▸ **WHAT TO DO**
All that should come back is the lines of the data below from the one containing "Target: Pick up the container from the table" to the one containing "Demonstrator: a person", inclusive, exactly as they stand.

########################################

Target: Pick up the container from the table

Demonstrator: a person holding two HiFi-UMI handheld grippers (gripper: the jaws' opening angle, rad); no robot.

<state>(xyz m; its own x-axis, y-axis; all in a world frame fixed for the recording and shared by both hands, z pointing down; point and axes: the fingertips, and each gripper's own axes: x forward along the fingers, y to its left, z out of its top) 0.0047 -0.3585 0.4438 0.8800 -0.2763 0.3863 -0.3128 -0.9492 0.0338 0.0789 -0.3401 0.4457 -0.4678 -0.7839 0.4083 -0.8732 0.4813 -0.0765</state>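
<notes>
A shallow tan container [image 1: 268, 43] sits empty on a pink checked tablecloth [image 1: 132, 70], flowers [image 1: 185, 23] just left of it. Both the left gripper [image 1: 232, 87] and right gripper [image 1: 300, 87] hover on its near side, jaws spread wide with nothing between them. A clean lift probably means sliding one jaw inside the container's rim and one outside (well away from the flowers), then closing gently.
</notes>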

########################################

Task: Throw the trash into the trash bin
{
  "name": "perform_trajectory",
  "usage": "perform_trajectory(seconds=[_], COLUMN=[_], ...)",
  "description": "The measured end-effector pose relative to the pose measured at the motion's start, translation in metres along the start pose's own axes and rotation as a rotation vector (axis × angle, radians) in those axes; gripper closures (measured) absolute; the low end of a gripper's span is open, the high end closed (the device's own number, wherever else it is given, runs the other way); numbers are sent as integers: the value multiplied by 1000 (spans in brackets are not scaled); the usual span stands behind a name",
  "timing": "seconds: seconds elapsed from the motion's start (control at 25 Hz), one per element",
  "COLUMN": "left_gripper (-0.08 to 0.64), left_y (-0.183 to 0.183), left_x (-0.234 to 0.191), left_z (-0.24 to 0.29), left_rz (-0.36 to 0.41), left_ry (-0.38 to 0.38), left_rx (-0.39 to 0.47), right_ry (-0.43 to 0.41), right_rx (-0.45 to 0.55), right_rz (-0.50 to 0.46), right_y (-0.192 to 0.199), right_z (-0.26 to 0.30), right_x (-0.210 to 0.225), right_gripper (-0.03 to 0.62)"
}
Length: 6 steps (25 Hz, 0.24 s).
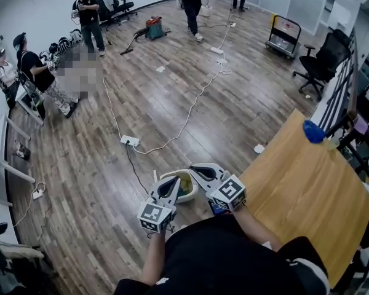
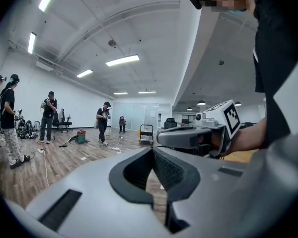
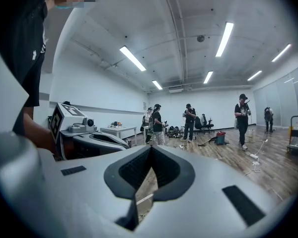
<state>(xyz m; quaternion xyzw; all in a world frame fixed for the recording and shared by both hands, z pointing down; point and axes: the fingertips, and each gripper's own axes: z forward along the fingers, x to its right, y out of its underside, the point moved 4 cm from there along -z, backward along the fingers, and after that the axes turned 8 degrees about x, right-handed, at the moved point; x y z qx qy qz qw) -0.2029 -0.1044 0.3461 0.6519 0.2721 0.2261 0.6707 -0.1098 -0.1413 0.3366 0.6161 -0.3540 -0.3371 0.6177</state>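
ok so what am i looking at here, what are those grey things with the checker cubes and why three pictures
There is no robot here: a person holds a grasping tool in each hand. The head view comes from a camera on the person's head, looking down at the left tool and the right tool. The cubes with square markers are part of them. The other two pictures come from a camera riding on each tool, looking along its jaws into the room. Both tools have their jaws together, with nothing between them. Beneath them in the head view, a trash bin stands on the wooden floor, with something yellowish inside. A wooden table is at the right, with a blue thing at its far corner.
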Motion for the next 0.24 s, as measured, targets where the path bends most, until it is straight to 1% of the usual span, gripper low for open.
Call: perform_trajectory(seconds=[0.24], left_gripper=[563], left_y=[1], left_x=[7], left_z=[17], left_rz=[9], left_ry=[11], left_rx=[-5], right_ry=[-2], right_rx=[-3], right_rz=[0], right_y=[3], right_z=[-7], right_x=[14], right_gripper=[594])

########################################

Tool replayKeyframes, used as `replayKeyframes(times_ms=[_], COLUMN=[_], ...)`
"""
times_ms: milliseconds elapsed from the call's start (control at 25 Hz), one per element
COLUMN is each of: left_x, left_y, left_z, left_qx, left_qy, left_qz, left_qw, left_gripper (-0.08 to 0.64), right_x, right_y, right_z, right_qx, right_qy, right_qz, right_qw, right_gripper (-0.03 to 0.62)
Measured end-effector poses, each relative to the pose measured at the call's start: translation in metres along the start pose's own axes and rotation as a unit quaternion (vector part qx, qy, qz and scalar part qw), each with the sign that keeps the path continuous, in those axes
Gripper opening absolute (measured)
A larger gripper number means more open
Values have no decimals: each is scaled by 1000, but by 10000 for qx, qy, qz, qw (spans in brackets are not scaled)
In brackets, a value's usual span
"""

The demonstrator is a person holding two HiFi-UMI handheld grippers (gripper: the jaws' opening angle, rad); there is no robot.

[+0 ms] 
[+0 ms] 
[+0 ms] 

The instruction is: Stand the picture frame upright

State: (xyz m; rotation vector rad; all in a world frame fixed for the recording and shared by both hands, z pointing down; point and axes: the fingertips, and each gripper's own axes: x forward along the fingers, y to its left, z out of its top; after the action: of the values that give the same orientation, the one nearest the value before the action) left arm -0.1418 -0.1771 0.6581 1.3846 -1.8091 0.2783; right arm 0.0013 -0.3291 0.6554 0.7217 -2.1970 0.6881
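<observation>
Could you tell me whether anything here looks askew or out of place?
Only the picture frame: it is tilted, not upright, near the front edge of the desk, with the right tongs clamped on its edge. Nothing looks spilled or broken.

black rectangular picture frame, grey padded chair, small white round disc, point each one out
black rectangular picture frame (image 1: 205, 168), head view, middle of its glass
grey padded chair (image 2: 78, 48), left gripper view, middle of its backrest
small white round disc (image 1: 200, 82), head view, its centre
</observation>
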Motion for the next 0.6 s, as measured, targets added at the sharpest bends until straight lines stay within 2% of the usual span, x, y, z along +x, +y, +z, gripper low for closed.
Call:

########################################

▸ **EXERCISE ANSWER**
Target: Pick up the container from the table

Demonstrator: a person holding two HiFi-UMI handheld grippers (gripper: the jaws' opening angle, rad); no robot.

With that, the exercise is finished.